What we have here are a dozen tracks recorded at a dozen different venues from Ulver’s recent European “free rock” tour. Band member Daniel O’Sullivan took these recordings and assembled them together in a streamlined fashion to create a single 80 minute work that showcases Ulver’s improvisational skill. Normally I don’t really go for live albums. The sound quality and performances are often times underwhelming. But this album is not your typical live document, not by a long shot.

This doesn’t even sound like a live album. There’s no crowd noise and a great deal of studio magic must have went into making this sound so clean. The transition between tracks is seamless and there’s nary a sour note from both the instruments and the rare occasion that we hear Kristoffer’s deep and soulful voice. Bravo on the production. If there’s anything I want in a live album, it’s not to know that I’m listening to a live album.
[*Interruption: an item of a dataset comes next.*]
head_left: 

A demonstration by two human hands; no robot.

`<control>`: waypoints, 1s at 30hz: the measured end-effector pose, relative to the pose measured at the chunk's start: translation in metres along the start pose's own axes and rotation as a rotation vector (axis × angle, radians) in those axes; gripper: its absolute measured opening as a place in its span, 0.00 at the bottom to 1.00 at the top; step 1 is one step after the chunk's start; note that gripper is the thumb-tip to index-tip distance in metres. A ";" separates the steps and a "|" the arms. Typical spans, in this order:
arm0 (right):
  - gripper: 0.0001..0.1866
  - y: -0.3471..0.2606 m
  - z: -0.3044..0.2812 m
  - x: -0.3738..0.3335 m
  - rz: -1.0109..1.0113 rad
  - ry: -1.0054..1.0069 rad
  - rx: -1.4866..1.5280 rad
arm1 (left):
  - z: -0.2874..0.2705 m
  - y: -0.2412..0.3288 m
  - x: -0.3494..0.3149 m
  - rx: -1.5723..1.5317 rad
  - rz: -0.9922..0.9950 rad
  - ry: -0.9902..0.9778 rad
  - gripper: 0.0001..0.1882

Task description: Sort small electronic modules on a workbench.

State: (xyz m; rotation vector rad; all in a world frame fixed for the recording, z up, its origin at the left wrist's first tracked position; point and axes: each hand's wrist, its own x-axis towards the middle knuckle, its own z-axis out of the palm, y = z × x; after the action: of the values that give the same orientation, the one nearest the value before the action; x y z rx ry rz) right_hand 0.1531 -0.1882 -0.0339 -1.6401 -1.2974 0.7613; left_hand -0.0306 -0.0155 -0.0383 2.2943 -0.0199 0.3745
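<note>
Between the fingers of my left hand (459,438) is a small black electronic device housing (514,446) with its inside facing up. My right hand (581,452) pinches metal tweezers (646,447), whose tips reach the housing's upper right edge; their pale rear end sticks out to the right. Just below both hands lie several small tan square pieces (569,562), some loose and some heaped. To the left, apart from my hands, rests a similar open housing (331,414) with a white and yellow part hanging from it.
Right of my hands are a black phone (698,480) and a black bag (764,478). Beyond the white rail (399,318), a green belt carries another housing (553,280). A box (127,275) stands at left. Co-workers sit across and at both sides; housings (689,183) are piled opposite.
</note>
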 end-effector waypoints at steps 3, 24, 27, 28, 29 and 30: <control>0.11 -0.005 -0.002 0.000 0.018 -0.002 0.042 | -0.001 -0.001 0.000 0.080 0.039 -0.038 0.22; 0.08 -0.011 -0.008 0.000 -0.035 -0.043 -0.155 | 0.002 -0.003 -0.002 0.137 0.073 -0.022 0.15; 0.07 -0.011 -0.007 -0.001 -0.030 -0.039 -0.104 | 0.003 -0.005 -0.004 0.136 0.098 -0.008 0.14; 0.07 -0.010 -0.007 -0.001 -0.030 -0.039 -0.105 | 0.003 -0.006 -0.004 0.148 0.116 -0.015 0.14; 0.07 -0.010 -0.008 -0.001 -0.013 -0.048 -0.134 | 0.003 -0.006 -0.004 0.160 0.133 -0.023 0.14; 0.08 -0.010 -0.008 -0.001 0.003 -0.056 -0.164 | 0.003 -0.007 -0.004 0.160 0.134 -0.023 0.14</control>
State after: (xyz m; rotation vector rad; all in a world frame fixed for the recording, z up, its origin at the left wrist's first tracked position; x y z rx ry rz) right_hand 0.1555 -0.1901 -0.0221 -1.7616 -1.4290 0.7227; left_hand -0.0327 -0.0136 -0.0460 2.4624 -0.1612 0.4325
ATGCLVLSSCAP (a title that features the first letters of the twelve signs of the zodiac) is a live album like Pink Floyd’s Ummagumma or Hawkwind’s Space Ritual. It showcases the raw, anarchic and experimental power of the band without the constraints of disciplined songwriting. And much like the aforementioned albums, the result is enveloping, psychedelic, cinematic and just a bit psychotic. It’s an album that shows just how deeply emotional, imaginative and unpredictable of a band Ulver really is.
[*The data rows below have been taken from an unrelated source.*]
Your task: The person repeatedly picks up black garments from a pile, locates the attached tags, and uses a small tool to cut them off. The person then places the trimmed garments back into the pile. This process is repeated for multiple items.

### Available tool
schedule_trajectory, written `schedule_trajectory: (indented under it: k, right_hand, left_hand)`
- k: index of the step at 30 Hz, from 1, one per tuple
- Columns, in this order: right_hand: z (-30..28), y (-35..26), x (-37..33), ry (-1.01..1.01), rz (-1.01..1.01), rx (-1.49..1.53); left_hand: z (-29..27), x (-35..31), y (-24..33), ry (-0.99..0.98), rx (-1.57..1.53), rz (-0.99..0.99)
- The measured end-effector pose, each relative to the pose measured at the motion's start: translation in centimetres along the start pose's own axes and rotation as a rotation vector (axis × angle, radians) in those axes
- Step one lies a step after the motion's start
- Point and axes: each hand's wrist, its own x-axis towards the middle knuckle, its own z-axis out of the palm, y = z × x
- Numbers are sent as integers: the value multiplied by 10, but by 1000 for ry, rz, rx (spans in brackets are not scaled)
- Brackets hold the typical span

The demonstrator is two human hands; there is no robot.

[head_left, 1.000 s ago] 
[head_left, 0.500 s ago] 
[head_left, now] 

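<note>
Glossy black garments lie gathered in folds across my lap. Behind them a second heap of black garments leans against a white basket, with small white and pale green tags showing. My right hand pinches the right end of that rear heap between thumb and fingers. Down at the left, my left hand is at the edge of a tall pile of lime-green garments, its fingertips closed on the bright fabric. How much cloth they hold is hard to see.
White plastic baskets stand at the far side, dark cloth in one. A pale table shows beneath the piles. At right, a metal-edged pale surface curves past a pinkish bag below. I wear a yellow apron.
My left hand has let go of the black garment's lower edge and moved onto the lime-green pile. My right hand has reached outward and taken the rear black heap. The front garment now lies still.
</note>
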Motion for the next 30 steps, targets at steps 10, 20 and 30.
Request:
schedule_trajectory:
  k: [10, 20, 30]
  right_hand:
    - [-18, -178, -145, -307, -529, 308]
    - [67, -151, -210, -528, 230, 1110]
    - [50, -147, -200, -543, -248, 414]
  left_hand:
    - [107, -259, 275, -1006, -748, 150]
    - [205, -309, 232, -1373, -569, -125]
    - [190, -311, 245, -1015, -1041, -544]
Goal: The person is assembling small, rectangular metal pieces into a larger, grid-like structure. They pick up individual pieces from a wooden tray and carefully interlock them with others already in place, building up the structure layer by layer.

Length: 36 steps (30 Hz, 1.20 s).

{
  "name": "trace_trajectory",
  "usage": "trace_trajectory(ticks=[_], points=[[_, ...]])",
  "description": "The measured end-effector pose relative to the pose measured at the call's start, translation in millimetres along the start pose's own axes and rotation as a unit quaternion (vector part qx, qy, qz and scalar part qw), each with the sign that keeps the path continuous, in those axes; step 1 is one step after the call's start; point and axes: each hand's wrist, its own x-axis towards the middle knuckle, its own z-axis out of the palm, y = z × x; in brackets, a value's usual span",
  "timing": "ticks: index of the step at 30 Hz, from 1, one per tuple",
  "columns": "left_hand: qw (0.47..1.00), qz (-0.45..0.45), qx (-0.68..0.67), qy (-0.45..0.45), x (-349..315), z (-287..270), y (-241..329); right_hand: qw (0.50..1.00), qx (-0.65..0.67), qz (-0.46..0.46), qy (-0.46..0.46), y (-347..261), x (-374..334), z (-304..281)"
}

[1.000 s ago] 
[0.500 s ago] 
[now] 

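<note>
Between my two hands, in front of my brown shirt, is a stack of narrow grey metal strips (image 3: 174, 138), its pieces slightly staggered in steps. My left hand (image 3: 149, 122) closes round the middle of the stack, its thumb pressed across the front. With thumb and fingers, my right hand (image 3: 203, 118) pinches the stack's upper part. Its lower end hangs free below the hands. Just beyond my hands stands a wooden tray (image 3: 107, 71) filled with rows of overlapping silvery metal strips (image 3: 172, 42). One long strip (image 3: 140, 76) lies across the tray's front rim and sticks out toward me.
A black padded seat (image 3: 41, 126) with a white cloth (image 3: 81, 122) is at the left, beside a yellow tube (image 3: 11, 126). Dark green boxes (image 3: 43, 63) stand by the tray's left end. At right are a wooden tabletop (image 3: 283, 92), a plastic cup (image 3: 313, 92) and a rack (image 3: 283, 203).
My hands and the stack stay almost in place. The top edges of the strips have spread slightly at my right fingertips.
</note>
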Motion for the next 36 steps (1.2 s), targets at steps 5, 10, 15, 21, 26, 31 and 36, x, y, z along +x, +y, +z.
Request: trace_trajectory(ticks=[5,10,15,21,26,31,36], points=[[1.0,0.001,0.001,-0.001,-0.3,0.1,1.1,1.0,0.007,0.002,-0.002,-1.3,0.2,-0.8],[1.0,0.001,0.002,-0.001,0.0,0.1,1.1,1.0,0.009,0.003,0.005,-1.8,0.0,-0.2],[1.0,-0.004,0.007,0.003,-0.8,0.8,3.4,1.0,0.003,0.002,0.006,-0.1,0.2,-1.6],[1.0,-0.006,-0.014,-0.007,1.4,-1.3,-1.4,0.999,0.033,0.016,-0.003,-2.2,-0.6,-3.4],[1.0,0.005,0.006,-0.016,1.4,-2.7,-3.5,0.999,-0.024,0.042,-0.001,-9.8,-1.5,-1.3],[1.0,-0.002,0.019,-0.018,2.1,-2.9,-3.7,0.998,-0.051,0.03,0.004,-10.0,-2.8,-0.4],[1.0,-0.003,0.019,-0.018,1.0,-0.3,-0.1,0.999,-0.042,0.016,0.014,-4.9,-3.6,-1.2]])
They can entrance you with gothic drones like in “Gold Beach”; pull you along a space rock groove in “Cromagnosis”; send you off to dreamland with “Ecclesiastes (A Vernal Catnap).”  They hypnotize your senses with phantasmagoric pagan chants to a monkey god in “Om Hanumate Namah” and spin you down an ill-tempered depressive spiral in “Moody Stix.” They place you in a therapeutic synthesizer bubble in “Desert/Dawn” and position you right in the middle of a doom metal ritual in “Glamour Hammer.”  I can go on and on with the analogies. There are so many different facets to this music. Sunn O))), Tangerine Dream, King Crimson, Brian Eno, Can, and Mogwai are a few of the many musical acts that Ulver pay unpremeditated tribute.

The most impressive part is the improvisational nature of these pieces. The band got up on stage and started plucking and pushing and banging on different things and ended up creating something monstrous and beautiful.  The band either manipulated and built upon a certain established Ulver song or concocted these pieces out of nowhere. And despite the variety, Ulver never loses its identity – music as dark and as oppressive as it is transcendental and emotionally rich. These twelve pieces are sentimental moments in David Lynch films, pins and needles in the soul during prayer in a torch-lit temple, a kiss between lovers as they float about in the voids of space. It’s truly an album to get lost in, and one of the best live albums I’ve ever heard.